Le fait de travailler ensemble pendant toute une saison de culture a permis aux groupes d’agriculteurs réunis en CEP de nouer des relations de solidarité. Ces groupes de solidarité interviennent non seulement sur le plan agricole (travaux d’ensemble « esalé », ouverture des canaux d’irrigation, érection d’un barrage…) mais aussi sur le plan social (visite d’un membre malade, gestion des conflits…). Ce qui permet de renforcer leur capital social au sein du milieu.

Défis

Le grand défi rencontré premièrement dans la mise en place des CEP est celui de la gestion de l’eau. Il n’y a aucun aménagement réalisé dans les bas-fonds (Fizi). Et là où il en existe, ces aménagements ne sont pas entretenus (plaine de la Ruzizi).

Le deuxième grand défi est l’attitude attentiste des paysans producteurs. En effet, le fait d’avoir bénéficié depuis très longtemps des projets d’urgence (prenant en charge toute dépense) a conduit de nombreux riziculteurs à développer une certaine « mentalité d’assisté ». La situation a été telle que plusieurs producteurs peinent à s’adapter aux projets de développement durable.

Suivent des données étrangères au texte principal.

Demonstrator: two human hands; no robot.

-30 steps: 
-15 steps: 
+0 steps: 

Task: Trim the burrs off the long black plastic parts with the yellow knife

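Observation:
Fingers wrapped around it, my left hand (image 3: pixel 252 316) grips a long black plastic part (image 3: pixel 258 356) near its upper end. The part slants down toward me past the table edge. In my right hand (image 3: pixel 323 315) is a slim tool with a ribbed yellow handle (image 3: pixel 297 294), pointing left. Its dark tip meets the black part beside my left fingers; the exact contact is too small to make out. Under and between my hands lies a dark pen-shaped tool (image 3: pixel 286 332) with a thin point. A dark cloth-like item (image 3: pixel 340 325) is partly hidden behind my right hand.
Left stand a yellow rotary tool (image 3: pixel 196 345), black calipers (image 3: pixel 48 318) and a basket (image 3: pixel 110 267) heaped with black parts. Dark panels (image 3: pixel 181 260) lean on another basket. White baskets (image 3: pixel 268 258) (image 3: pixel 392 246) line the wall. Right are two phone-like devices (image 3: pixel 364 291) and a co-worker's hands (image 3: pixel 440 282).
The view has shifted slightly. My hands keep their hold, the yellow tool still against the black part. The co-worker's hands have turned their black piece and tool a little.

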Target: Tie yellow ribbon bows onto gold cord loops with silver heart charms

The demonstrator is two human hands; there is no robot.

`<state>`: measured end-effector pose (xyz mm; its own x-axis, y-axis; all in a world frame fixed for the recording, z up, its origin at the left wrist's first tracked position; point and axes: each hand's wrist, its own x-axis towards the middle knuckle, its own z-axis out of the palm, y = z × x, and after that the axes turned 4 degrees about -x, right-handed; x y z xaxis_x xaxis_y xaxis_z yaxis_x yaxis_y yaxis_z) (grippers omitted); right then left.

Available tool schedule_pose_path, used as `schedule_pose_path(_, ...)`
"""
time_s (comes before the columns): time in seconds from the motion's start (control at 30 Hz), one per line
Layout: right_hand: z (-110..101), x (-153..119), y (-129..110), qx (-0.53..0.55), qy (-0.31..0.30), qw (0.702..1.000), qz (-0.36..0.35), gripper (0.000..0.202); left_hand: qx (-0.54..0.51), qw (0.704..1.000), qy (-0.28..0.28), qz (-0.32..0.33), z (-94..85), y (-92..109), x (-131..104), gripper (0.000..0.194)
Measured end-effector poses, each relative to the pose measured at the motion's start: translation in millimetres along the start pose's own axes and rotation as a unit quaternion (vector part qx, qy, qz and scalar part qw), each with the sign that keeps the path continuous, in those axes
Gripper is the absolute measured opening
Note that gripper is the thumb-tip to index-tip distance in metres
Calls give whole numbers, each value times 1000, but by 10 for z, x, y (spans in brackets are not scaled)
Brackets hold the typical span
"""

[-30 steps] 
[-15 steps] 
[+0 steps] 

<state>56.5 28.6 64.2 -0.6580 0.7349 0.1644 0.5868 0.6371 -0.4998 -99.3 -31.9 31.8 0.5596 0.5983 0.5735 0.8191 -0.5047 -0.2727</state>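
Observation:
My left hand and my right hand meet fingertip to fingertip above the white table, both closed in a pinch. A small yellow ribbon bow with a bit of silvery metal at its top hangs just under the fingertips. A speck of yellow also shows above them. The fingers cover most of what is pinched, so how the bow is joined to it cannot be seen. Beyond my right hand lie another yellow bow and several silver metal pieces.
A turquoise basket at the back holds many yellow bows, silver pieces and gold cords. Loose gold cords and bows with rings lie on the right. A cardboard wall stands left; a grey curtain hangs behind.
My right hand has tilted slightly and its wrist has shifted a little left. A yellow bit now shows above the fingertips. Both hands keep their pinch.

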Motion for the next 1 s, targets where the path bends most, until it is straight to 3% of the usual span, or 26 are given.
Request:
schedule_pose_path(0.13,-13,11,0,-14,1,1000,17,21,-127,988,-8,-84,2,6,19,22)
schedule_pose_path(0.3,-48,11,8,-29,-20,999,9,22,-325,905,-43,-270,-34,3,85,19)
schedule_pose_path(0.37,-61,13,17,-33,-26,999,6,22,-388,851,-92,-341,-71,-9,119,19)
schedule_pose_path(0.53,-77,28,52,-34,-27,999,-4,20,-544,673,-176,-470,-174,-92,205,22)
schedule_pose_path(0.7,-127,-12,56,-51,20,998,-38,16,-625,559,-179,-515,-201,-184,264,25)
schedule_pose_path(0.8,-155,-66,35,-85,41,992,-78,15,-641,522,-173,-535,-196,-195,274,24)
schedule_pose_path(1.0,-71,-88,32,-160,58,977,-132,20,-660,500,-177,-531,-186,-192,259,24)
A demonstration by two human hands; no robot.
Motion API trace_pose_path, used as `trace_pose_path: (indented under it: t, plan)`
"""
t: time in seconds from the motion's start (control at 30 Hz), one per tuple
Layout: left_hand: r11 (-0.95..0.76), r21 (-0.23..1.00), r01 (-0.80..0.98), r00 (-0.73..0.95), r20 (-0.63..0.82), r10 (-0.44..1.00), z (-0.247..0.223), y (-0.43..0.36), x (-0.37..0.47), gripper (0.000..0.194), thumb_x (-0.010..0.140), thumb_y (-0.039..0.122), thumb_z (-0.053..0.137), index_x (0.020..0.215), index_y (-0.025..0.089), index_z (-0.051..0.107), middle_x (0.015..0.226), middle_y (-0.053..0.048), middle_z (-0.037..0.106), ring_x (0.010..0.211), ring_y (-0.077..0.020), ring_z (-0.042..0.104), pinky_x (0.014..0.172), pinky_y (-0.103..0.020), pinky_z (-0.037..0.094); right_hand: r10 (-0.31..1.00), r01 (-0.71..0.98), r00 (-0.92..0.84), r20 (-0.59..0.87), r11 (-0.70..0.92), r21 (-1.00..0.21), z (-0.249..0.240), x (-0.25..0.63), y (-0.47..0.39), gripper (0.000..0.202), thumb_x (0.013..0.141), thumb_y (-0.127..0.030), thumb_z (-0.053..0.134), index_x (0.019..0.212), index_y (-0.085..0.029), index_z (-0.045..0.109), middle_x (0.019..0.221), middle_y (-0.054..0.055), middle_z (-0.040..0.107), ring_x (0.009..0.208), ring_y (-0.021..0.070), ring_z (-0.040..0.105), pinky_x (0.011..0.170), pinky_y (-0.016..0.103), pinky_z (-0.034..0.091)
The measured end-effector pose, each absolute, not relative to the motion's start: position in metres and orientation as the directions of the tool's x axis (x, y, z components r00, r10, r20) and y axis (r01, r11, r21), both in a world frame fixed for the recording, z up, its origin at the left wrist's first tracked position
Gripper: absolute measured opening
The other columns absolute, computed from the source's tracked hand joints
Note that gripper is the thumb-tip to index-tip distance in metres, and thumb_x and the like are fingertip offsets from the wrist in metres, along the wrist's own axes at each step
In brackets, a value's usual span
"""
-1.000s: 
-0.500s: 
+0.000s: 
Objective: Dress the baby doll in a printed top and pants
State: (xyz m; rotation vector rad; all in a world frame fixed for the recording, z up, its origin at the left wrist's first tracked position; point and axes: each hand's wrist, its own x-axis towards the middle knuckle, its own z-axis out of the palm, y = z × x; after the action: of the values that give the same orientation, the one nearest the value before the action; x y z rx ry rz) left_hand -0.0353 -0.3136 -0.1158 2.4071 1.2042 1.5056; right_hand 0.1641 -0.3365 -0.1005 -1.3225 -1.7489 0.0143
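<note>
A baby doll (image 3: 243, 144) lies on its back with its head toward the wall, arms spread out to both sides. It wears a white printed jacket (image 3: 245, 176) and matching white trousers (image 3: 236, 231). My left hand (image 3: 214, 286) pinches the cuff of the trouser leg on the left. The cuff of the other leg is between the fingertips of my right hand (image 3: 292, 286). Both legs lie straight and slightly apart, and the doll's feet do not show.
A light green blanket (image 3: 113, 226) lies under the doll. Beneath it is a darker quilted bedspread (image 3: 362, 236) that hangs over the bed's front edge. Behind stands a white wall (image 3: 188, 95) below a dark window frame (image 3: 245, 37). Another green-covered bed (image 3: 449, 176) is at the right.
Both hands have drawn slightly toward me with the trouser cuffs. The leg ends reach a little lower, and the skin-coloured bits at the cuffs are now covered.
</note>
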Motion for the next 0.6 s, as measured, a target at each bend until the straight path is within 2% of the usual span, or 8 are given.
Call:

Dimensions environnementales

À travers les CEP, les groupes d’agriculteurs ont conduit les champs sous la riziculture durable en appliquant de la matière organique au champ. Ce qui réduit le recours aux engrais minéraux. Ils ont conduit les CEP en respectant les doses recommandées d’engrais et en recourant aux biopesticides en lieu et place des produits chimiques. Ils l’ont aussi fait en évitant de bruler ou d’assurer une décomposition anaérobique (dans l’eau) des résidus de récolte. Au lieu de cela, les riziculteurs ont collecté les résidus de récolte dans une zone non inondée pour assurer une décomposition aérobique. Ils ont même expérimenté des méthodes biologiques pour modifier les systèmes des pièges d’oiseaux lors du gardiennage.